A fronte di queste differenze riguardo i materiali delle componenti articolari, un altro fattore determinante nella scelta dell’impianto è il design della protesi. È ormai universalmente riconosciuto, infatti, che la qualità delle protesi d’anca attualmente in commercio sia estremamente affidabile dal punto di vista biomeccanico: ad orientare il chirurgo ortopedico verso un modello o un altro, spesso sono alcune caratteristiche che fanno ritenere alcune protesi più adatte a certe tipologie di paziente, vie d’accesso e morfologie del canale femorale.

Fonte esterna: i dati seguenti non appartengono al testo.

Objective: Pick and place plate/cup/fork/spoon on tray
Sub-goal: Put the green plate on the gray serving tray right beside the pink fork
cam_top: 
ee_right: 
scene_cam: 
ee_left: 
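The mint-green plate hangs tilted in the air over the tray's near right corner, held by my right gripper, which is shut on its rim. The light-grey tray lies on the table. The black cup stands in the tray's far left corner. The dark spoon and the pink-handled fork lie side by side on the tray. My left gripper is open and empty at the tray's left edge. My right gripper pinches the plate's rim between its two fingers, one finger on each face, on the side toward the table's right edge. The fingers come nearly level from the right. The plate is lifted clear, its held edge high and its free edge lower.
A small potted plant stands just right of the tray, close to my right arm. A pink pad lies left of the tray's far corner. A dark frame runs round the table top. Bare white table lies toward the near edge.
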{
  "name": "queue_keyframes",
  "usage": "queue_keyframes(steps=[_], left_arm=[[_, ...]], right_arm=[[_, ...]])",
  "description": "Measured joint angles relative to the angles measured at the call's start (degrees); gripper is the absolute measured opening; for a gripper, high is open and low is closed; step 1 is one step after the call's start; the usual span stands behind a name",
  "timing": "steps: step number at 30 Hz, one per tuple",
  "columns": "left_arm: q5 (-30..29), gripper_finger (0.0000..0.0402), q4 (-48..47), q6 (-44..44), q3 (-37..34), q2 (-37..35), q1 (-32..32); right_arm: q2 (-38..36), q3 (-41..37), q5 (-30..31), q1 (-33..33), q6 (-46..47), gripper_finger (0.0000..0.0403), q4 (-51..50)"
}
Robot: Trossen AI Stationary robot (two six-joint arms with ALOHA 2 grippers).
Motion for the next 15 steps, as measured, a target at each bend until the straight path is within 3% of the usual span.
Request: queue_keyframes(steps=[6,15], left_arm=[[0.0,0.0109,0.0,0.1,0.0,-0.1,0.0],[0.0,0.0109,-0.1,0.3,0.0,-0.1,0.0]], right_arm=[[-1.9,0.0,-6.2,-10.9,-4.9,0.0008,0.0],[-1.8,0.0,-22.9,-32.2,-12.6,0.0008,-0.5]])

Nella mia pratica chirurgica quotidiana dove la via d’accesso anteriore mininvasiva rappresenta il gold standard per la quasi totalità dei pazienti sottoposti a intervento di protesi d’anca, ritengo che l’utilizzo di steli femorali corti non cementati (a presa metafisaria), testine in ceramica di diametro 32-36 mm e misura short o medium (quando possibile, in base alle dimensioni del cotile) e accoppiamenti ceramica-ceramica (età inferiore ai 65 anni) o ceramica-polietilene con spalletta anti-lussante (età superiore ai 65 anni), rappresenti l’opzione migliore dal punto di vista meccanico e di stabilità dell’impianto, contribuendo anche ad una maggiore resistenza all’usura.